Anyway, the man crossed his arms and glowered at me. Steven – as he was labeled like rotten cheese – was most likely one of those school cops. The ones that have nothing better to do than pick on people and waste their time on trifling issues.

People never fail to amaze me with their stupidity.

"Steven!" I turned around to my savior: Luke. He seemed to be familiar with this sad excuse of an employee. "Are you giving Reid a hard time?"

"Clearly." I rolled my eyes.

"Luke, how do you know this creep?"

"He's my boyfriend, Steven."

"Oh…" He looked about as disturbed as an elephant catching sight of a mouse, given his pudgy exterior. "How is it that a good guy like you ends up with such a devil-looking Elmo?"

"Elmo? Really?" I asked, incredulously. This man must have an IQ of at least…ten if he's lucky.

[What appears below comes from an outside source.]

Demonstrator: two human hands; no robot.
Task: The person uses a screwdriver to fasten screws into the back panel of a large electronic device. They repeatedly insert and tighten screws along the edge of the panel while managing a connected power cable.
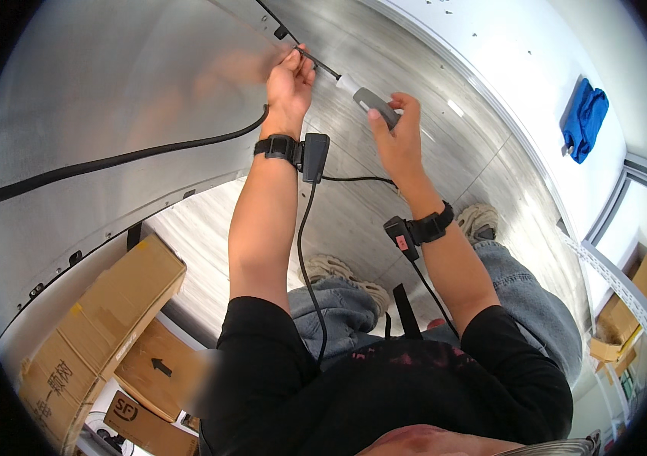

"If you'll excuse us…" Luke could tell that steam was practically coming from my ears so he dragged me to our room. If I weren't so tired, I would've given him a hicky on both sides of his neck among other areas. But all I was able to do was collapse onto the bed. I heard Luke chuckle as he adjusted my head onto his lap. The way he rubbed my temples was tantamount to a lullaby. I closed my eyes, finally relaxed after a long day.

"Good night, baby." Luke whispered. "Sweet dreams."

And then he kissed me. That tickling warmth brought about from his lips ensured that I was going to have sweet dreams. Of him.